ひとつはたまたま強い馬がいなかったことが挙げられます。
はじめて日本競馬で確認されたハクタイユー以降、白毛馬は重賞勝ち馬どころか勝ち鞍すらあげられませんでした。
その日々が長く続いたことが白毛馬=弱いと定着付いたのです。
しかし、ブチコの仔であるソダシがG1を制してからは、白毛=弱いというジンクスは打破されました。
そして、もう一つは白毛が遠目からも目立つことが挙げられます。
ソダシが挑んだオークスは18頭立てのレースで1頭だけ真っ白だったので遠めに見てもどこにソダシがいるのか一目瞭然でした。
また、ソダシはこれまで無敗ということでマークの対象となり、レースを振り返っても他馬に包まれながら競馬で最終的には8着に沈んでしまいました。

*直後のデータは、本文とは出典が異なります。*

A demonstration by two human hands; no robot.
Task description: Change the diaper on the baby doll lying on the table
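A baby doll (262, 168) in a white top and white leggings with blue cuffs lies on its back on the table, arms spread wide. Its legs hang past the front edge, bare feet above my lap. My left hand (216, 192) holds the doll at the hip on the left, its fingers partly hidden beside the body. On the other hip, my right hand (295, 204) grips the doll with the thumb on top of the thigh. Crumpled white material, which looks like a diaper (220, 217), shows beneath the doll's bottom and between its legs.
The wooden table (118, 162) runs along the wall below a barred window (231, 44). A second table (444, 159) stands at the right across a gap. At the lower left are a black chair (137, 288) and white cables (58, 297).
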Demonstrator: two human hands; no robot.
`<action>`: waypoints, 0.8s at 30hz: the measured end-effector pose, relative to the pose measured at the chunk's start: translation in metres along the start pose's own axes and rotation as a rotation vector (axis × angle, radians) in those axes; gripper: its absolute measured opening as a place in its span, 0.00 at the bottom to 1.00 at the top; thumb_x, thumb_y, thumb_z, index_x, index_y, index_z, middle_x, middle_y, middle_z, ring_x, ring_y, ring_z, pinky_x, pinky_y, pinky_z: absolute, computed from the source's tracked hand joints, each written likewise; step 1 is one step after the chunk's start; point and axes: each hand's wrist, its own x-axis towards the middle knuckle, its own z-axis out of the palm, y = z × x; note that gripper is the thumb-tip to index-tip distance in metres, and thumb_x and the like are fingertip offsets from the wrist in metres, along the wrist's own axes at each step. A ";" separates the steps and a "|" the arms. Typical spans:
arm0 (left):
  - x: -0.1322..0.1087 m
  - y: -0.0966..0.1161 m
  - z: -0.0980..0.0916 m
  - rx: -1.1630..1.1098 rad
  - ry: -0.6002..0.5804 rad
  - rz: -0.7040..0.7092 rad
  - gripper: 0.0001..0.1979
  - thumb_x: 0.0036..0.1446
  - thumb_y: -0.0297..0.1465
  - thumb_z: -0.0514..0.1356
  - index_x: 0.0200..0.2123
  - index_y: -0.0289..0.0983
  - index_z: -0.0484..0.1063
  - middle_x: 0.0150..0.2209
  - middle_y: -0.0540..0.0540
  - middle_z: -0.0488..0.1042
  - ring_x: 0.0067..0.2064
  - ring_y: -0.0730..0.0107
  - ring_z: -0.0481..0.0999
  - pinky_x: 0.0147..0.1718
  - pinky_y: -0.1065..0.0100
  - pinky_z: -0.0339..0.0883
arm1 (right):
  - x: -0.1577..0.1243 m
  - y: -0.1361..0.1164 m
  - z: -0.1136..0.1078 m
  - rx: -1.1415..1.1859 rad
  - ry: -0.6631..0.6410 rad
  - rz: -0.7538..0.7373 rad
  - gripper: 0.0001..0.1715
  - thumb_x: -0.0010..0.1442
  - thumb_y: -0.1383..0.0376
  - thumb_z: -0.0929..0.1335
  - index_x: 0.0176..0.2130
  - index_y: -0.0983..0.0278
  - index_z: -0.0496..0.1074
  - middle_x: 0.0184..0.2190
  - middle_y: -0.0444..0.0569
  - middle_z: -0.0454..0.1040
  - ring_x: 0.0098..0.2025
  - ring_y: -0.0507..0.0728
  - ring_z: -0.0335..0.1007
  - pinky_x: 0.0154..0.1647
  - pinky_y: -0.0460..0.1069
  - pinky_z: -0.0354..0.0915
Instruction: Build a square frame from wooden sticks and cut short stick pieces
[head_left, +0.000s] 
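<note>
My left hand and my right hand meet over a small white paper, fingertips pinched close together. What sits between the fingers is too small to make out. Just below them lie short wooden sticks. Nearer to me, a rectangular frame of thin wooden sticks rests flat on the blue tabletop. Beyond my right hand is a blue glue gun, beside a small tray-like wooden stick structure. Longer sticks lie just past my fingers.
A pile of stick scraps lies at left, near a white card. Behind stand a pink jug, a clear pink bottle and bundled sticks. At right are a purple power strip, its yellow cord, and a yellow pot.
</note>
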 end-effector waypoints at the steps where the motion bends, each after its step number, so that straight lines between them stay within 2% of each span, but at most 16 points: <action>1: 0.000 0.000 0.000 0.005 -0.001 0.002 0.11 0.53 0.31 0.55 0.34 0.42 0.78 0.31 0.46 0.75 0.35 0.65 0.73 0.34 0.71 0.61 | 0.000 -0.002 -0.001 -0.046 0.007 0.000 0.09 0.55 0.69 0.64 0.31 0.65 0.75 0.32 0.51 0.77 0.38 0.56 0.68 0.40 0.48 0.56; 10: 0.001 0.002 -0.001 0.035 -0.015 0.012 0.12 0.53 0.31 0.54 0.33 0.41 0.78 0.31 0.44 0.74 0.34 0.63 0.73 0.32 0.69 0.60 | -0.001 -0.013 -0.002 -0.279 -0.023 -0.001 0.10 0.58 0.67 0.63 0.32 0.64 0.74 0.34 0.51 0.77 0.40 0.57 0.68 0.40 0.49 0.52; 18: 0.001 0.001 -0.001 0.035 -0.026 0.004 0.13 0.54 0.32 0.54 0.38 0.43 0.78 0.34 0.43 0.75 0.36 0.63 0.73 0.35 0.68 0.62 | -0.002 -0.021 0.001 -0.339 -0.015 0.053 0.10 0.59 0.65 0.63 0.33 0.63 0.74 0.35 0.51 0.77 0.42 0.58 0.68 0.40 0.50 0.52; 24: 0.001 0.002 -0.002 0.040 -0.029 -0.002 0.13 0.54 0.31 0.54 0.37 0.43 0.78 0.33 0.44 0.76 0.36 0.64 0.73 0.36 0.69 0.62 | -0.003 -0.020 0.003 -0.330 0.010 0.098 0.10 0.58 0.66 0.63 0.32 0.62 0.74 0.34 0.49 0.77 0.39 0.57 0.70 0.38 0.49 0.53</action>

血統やその後の戦績を見る限り、芝2,400mの舞台が長かった可能性はありますが、凡走の背景にはマークも影響したかもしれません。
余談ですが、かつては「芦毛馬も走らない」と言われていましたが、こちらも白毛馬同様マークしやすい対象だったことが挙げられます。
しかしながら、80年代末に活躍した芦毛のオグリキャップとタマモクロスの活躍により、下馬評は払拭されました。
白毛一族のまとめ

今回は白毛一族についてまとめました。
白毛一族は全毛色の中でも数が少なくて気性ですが、近年はソダシの活躍もあり、白毛の知名度も上がっています。
また、強い白毛馬の祖といえるシラユキヒメが優秀な白毛馬を残したことで、今後はターフで白毛馬を見る機会が増えることでしょう。
今後も白毛馬の活躍に期待したいですね。